Copper-based chalcogenides have been paid intensive attention as alternate photothermal catalysts for solar energy conversion. Despite considerable progress of copper sulfides nanostructure fabrication, combining independent copper sulfides polymorphs with various stoichiometries by forming heterojunction is still challenging. Herein, unique hierarchical nanosheet-assembled Cu7S4-Cu9S8 heterostructure hollow cubes with remarkable photothermal aerobic oxidation activity were prepared by a facile onepot chemical transformation route using Cu2O cubes as sacrificial template for the first time. In this reaction system, the introduction of proper sulfur source thioacetamide and moderate alkaline conditions plays a crucial role in phase transformation, and through tunning the reaction time, a series of Cu7S4, Cu7S4-Cu9S8, and Cu9S8 can be selectively prepared. Furthermore, the Cu7S4-Cu9S8 polymorphic heterostructure hollow cubes exhibit significantly enhanced photothermal aerobic oxidation performance of amines to the corresponding imines compared with the individual Cu7S4 and Cu9S8 in both N, N-dimethylformamide and acetonitrile solvent medium.
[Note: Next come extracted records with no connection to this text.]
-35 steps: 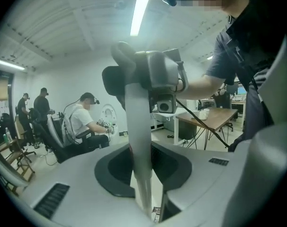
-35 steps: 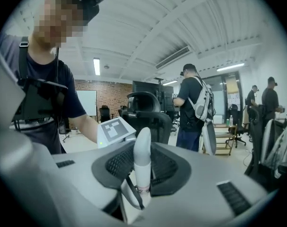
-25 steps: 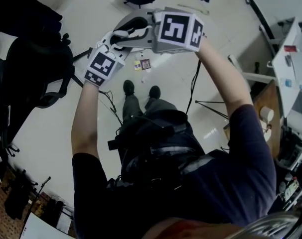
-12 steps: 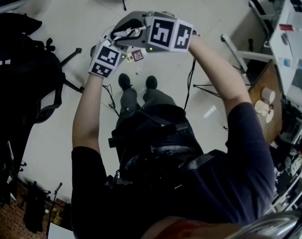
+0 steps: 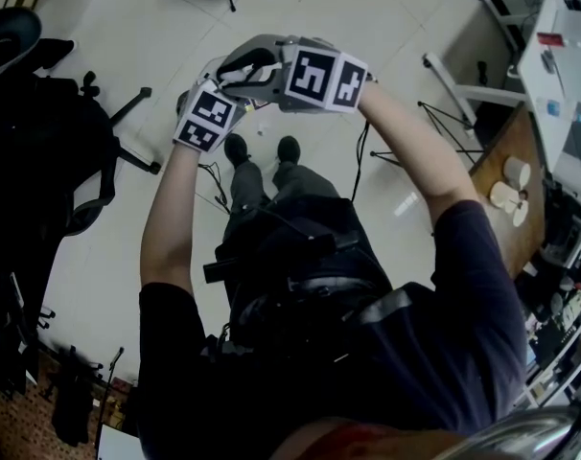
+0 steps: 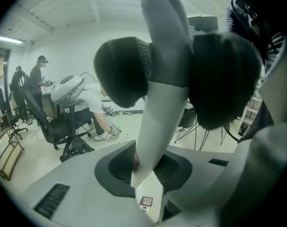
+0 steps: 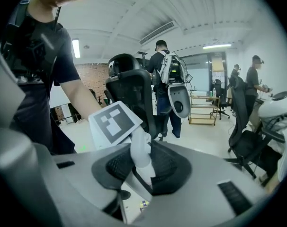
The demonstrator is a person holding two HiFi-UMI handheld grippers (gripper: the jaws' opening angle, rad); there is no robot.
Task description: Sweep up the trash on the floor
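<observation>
My two grippers are close together in front of me, above my shoes (image 5: pixel 238 149). The left gripper (image 5: pixel 219 80) is shut on a white and grey handle (image 6: pixel 160 108) that rises between its dark pads. My right gripper (image 5: pixel 257 65) is shut on the same white handle (image 7: pixel 141 152), with the left gripper's marker cube (image 7: pixel 114 122) just behind it. Small trash packets (image 6: pixel 146 202) lie on the pale floor below and show through the gap under the jaws. In the head view the grippers mostly hide them. The handle's lower end is out of sight.
A black office chair (image 5: pixel 70 151) stands at the left. A cable (image 5: pixel 362 161) and tripod legs (image 5: pixel 434 118) lie on the floor at the right. A wooden table (image 5: pixel 521 151) with paper cups (image 5: pixel 509 185) is at far right. Other people and chairs stand in the background.
Both grippers have come down together toward the floor, still clamped on the handle. The trash packets, visible beside them before, are now mostly covered by them.
</observation>
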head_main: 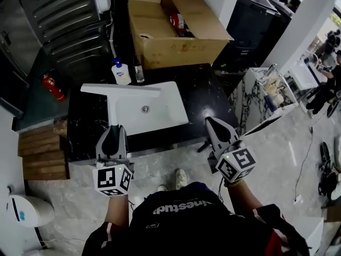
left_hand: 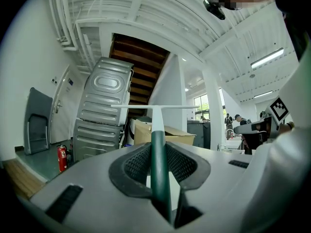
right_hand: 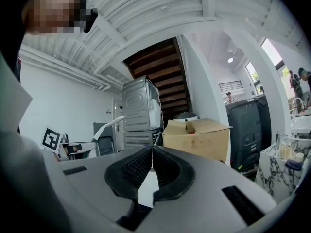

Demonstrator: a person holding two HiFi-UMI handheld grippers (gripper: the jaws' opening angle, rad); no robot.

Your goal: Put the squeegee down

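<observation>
Jaws of the left gripper point(head_main: 113, 128) are clamping the dark green handle of the white T-shaped squeegee point(left_hand: 154, 111), holding it level in the air over the white rectangular sink point(head_main: 168, 116). In the head view that handle is hiding inside the gripper, and the white shaft is blending into the basin. Beside it, the right gripper point(right_hand: 152, 152) is hanging empty, jaws pressed together.

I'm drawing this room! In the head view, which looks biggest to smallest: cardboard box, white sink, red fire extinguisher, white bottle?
1. cardboard box
2. white sink
3. red fire extinguisher and white bottle look about alike, so I won't rank them.
</observation>
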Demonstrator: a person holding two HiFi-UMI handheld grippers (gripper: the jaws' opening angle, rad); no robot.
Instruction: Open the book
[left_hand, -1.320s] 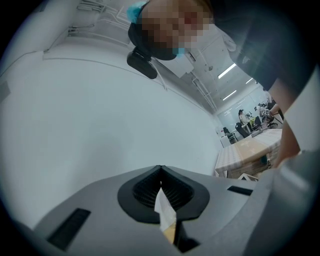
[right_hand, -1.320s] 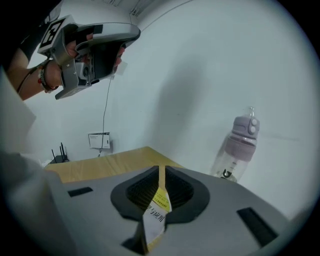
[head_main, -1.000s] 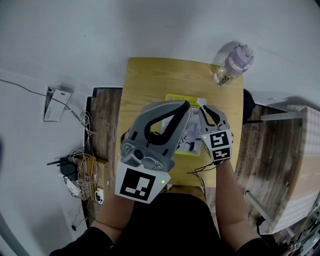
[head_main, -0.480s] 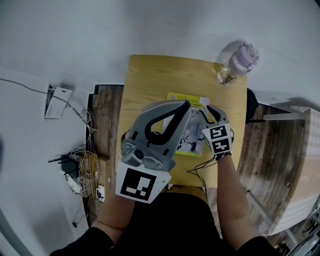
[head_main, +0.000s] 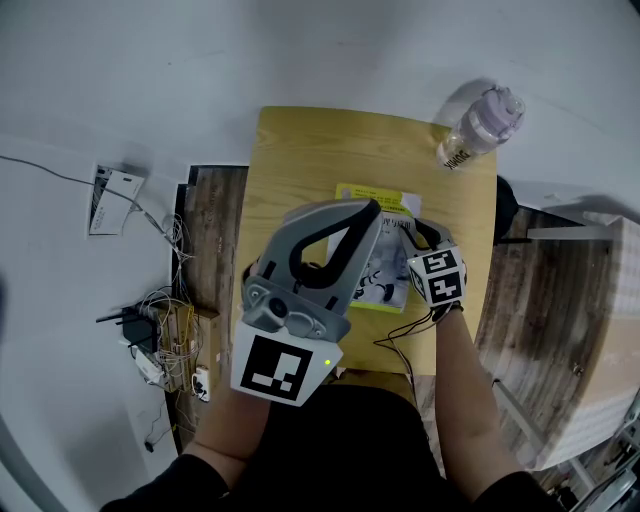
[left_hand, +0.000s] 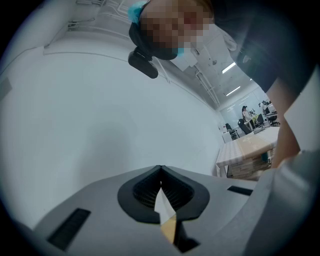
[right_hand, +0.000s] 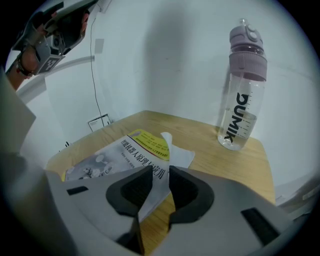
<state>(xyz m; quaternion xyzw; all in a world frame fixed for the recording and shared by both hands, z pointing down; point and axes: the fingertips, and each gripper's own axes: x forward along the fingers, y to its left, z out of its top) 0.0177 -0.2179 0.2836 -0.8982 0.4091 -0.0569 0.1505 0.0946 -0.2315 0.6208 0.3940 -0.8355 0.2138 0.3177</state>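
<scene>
Book (right_hand: 122, 152) lying closed on table (head_main: 300, 160), right of centre. Thin softcover, judging light, floppy cover, likely sliding on wood. You're straddling its right-hand edge with right gripper (right_hand: 160, 182), jaws just closing, not yet pinching. Be taking cover only. Left gripper (left_hand: 160, 175) hovering, jaws together, nothing between.

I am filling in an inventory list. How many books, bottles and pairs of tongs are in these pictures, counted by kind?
Book: 1
Bottle: 1
Pairs of tongs: 2 (left tongs, right tongs)
Total: 4
</scene>
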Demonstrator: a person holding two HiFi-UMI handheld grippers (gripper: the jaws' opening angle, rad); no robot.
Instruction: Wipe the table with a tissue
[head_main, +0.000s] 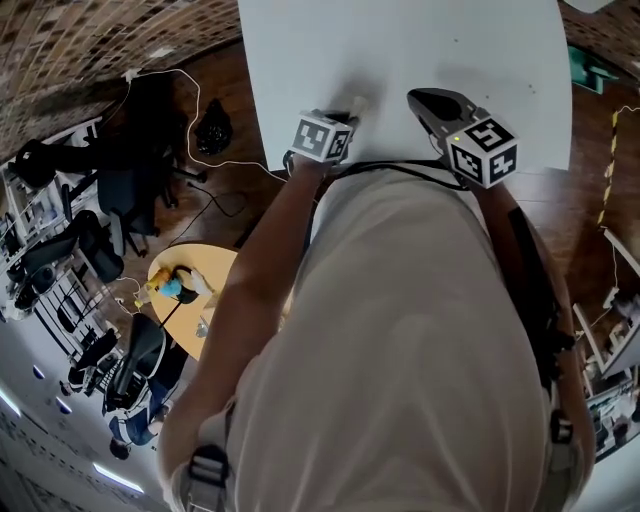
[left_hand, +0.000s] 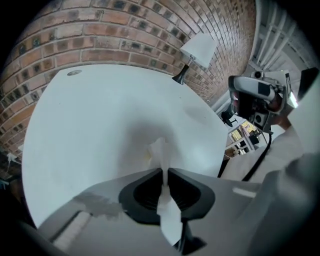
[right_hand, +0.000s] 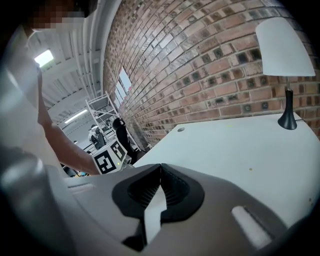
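Tissue (left_hand: 159, 150) — pinched between left gripper's (left_hand: 165, 172) jaws, over table (left_hand: 75, 125).

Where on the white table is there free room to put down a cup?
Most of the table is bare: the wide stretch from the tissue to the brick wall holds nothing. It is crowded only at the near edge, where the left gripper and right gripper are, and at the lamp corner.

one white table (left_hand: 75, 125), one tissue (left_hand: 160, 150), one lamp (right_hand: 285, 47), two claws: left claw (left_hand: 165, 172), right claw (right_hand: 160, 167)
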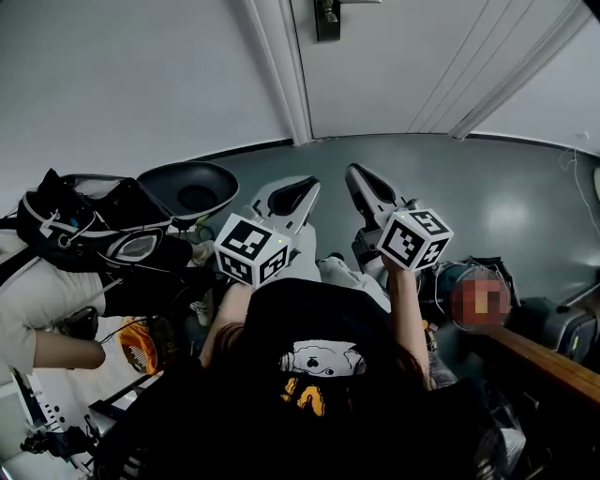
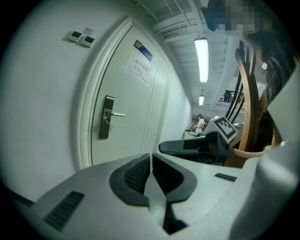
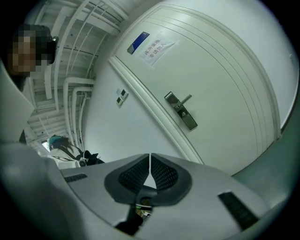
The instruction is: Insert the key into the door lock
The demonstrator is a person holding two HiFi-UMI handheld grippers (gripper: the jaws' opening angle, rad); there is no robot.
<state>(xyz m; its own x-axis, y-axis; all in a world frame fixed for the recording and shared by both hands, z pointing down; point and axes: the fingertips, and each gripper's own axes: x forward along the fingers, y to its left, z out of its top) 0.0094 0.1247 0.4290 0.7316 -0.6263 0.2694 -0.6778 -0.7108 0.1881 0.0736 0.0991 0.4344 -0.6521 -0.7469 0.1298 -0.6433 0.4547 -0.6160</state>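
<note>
A white door (image 1: 412, 66) stands ahead, with its metal lock plate and lever handle (image 1: 326, 19) at the top of the head view. The lock (image 2: 107, 117) shows left of centre in the left gripper view, and the lock (image 3: 181, 111) sits up to the right in the right gripper view. Both grippers are held side by side well short of the door. My left gripper (image 1: 302, 190) (image 2: 151, 157) is shut with nothing between the pads. My right gripper (image 1: 359, 176) (image 3: 150, 157) is shut too. No key shows at its tips. A small yellowish thing (image 3: 142, 203) sits behind the pads; I cannot tell what it is.
A paper notice (image 3: 158, 50) and blue sign (image 3: 138, 42) are on the door, and switches (image 2: 79, 37) on the wall beside it. Black bags (image 1: 94, 230) and a dark bowl-shaped bin (image 1: 187, 187) lie left. A wooden bench (image 1: 544, 361) is at right. Another person's arm (image 1: 56, 349) is near left.
</note>
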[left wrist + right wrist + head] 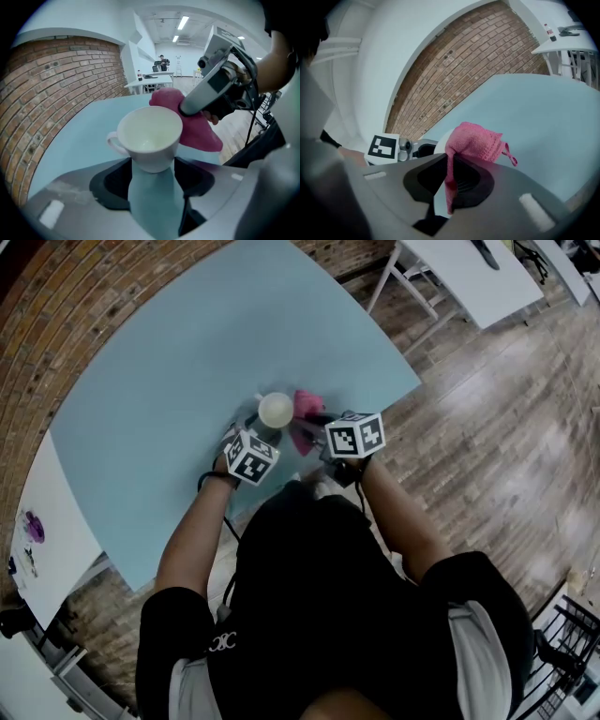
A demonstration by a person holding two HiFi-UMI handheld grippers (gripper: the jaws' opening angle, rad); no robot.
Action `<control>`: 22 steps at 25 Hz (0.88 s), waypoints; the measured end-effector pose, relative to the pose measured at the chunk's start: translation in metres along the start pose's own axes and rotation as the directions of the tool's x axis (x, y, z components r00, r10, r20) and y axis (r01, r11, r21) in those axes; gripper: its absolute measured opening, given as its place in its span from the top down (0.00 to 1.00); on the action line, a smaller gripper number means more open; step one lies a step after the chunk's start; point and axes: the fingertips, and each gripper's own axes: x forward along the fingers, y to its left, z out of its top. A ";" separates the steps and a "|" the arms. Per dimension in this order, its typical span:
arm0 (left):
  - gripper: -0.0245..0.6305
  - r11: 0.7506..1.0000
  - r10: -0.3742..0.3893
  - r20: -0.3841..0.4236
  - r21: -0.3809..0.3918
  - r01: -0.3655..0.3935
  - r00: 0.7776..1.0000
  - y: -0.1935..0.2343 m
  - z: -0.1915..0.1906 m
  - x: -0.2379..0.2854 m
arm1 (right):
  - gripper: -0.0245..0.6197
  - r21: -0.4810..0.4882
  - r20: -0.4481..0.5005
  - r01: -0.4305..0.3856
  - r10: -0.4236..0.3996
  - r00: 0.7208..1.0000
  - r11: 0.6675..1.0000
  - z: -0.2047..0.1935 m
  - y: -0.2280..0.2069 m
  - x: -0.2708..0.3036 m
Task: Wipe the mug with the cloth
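1. A brick wall (pixel 56 324) curves along the left edge of the head view, and beside it runs the pale blue surface (pixel 187 362).
2. The left tongs (pixel 262 426) reach in over the near edge of the surface, pointing steeply down. In the left gripper view their jaws stand partly open, one against each side of the mug's lower body, with bare blue surface visible between them below it.
3. The mug (pixel 150 138) is white and upright, with its mouth facing up and nothing inside it. In the left gripper view its handle points left. In the head view it sits just ahead of the two marker cubes.
4. The cloth (pixel 197 131) is pink and bunched. It lies against the right side of the mug, at the rim.
5. The right tongs (pixel 450 161) come in from the right, close beside the left pair. Their jaws are nearly together and pinch the cloth, so the bunch swells past the tips and a thin tail hangs down between the jaws.
6. Wooden floor (pixel 506 427) fills the right of the head view.
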 end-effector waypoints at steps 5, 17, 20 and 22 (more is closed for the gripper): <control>0.53 1.000 0.020 0.000 -0.023 -0.020 1.000 0.000 0.000 -0.001 | 0.90 0.015 0.010 -0.016 0.016 1.000 1.000 -0.004 0.004 0.001; 0.59 0.998 0.047 0.002 -0.039 -0.047 0.999 -0.002 -0.009 -0.007 | 0.90 0.114 -0.002 0.074 -0.074 0.997 0.991 -0.016 -0.028 0.023; 0.61 0.998 0.045 0.015 -0.035 -0.044 0.999 -0.008 -0.006 -0.008 | 0.90 0.116 0.033 0.051 -0.056 0.998 0.992 -0.008 -0.020 0.015; 0.62 0.999 0.036 0.024 -0.036 -0.035 0.999 -0.012 -0.005 -0.007 | 0.90 0.091 0.048 0.021 -0.025 0.999 0.996 -0.006 -0.010 0.010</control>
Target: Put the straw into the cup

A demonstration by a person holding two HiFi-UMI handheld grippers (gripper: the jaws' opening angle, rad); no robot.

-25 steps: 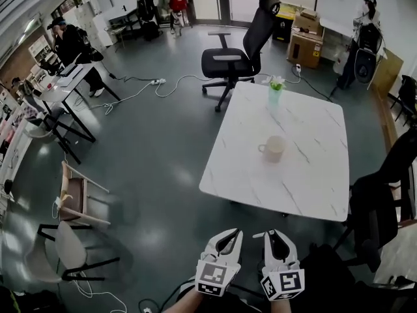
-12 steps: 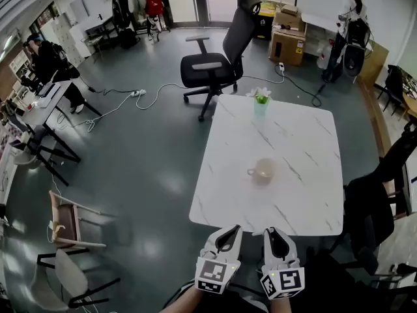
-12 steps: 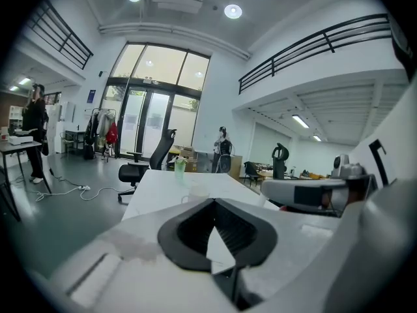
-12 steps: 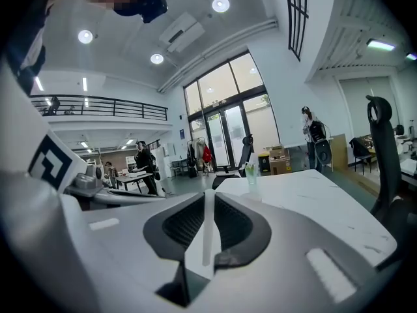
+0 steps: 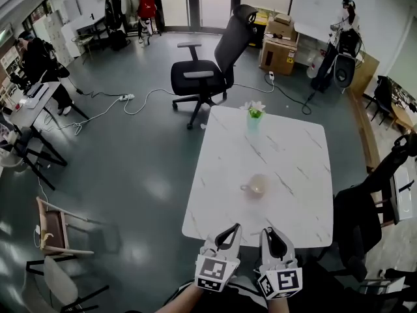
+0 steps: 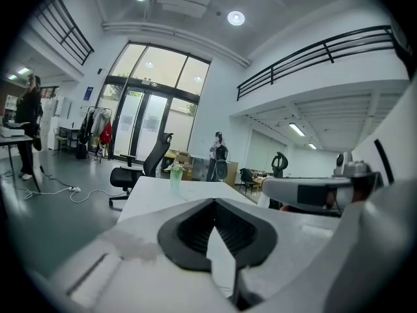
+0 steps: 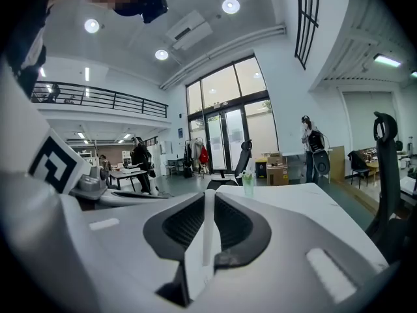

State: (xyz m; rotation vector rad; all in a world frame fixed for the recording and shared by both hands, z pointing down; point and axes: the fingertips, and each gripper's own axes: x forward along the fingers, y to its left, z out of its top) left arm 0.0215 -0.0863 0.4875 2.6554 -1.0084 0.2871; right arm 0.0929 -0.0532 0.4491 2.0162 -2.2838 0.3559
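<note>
A beige cup [image 5: 256, 186] with its handle to the left stands in the near half of the white marble table [image 5: 293, 155]. Both grippers hover side by side at the table's near edge, pointing toward the cup. My left gripper [image 5: 229, 232] is shut with nothing in it; in the left gripper view its tips [image 6: 214, 202] meet. My right gripper [image 5: 270, 233] is shut on a thin white straw [image 7: 208, 227], which stands upright between the black pads in the right gripper view. The straw does not show in the head view.
A small green vase with a flower [image 5: 253, 116] stands at the table's far edge. A black office chair [image 5: 205, 70] sits beyond the table, another dark chair [image 5: 365, 207] at its right side. Cardboard boxes [image 5: 279, 44] and a standing person [image 5: 342, 25] are further back.
The table and cup have come nearer and more central in the head view. Both grippers, first over bare floor, now reach the table's near edge, jaws unchanged.
</note>
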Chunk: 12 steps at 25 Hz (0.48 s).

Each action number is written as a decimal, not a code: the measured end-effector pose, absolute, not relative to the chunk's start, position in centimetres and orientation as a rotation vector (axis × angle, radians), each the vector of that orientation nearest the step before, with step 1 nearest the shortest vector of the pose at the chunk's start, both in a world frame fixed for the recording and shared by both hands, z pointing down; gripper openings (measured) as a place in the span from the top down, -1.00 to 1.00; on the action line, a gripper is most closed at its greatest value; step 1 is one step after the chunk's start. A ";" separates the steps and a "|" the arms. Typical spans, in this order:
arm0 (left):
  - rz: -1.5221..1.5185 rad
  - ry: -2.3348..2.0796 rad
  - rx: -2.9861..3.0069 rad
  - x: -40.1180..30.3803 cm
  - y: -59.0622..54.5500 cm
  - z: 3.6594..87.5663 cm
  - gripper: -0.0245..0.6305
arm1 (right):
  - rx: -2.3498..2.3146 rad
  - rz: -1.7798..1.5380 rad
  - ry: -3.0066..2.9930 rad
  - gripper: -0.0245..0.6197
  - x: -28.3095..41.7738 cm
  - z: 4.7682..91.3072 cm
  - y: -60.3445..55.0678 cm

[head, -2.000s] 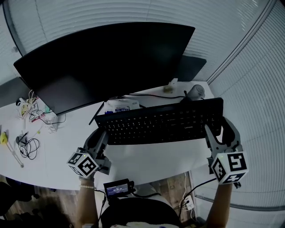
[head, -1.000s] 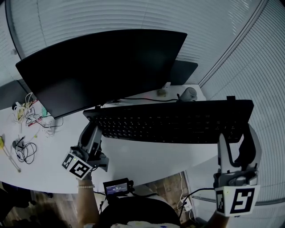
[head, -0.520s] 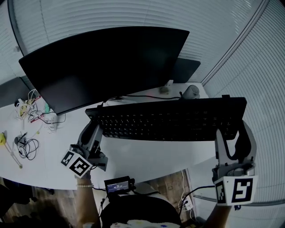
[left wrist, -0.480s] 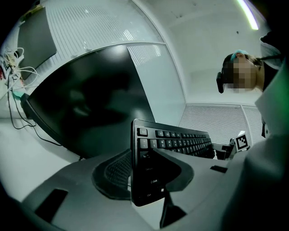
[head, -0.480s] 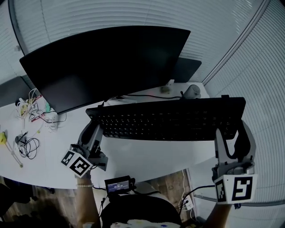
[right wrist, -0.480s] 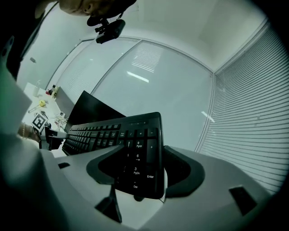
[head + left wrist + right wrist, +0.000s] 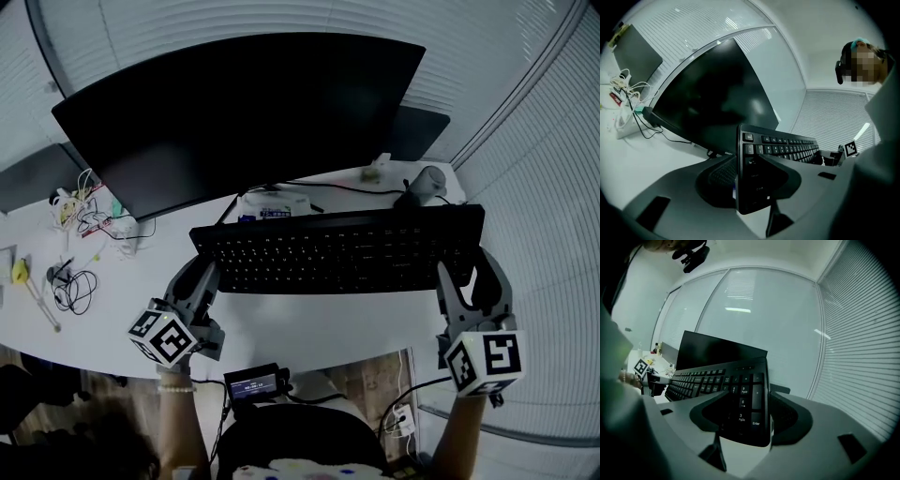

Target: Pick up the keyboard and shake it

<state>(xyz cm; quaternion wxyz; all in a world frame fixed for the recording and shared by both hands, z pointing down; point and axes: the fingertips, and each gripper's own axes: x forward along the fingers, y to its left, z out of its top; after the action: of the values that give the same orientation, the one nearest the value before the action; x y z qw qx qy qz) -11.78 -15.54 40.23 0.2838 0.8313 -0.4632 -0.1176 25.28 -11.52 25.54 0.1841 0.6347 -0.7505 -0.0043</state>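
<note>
The black keyboard hangs level above the white desk, in front of the monitor. My left gripper is shut on its left end, and the jaws clamp the short edge by the top-left keys. My right gripper is shut on the right end, over the number pad. In the left gripper view the keyboard runs off to the right, and in the right gripper view the keyboard runs off to the left. Each view shows the other gripper's marker cube at the far end.
A large dark monitor stands just behind the keyboard. A white packet and a round grey object lie by its foot. Tangled cables and small items sit at the desk's left. A small screen device hangs below the front edge.
The keyboard's right end, which hung lower and further right, has swung back up and left with the right gripper. The left gripper has shifted only slightly. Both grips hold.
</note>
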 end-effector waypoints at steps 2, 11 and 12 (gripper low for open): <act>-0.265 -1.258 2.198 -12.0 -15.3 40.9 0.49 | 1.776 0.057 -2.117 0.04 25.5 27.1 -12.2; -0.023 -1.334 2.070 -12.9 -13.7 45.4 0.49 | 1.659 0.371 -2.138 0.03 26.1 36.4 -14.2; -0.001 -1.339 2.058 -12.9 -13.6 45.8 0.49 | 1.649 0.403 -2.138 0.03 26.1 37.3 -14.3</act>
<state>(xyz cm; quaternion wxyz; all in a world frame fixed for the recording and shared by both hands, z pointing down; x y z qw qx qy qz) -12.93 -13.61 45.79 0.3368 0.7893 -0.5135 -0.0003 26.13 -14.33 37.28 0.2045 0.5913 -0.7666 0.1446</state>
Our results indicated that the strong near-infrared plasmonic absorption of Cu7S4-Cu9S8 facilitated hot carrier transport between Cu7S4 and Cu9S8, which subsequently promoted the catalytic reactions. Especially after uniform load of Au-Pt alloy nanoparticles, the photothermal aerobic oxidation activity was further enhanced due to their boosted synergistic local coupling enhancement effect between distinct components in the N, N-dimethylformamide solvent medium. Such enhanced photothermal reaction could effectively promote sunlight utilization in a wide range of photocatalytic reactions.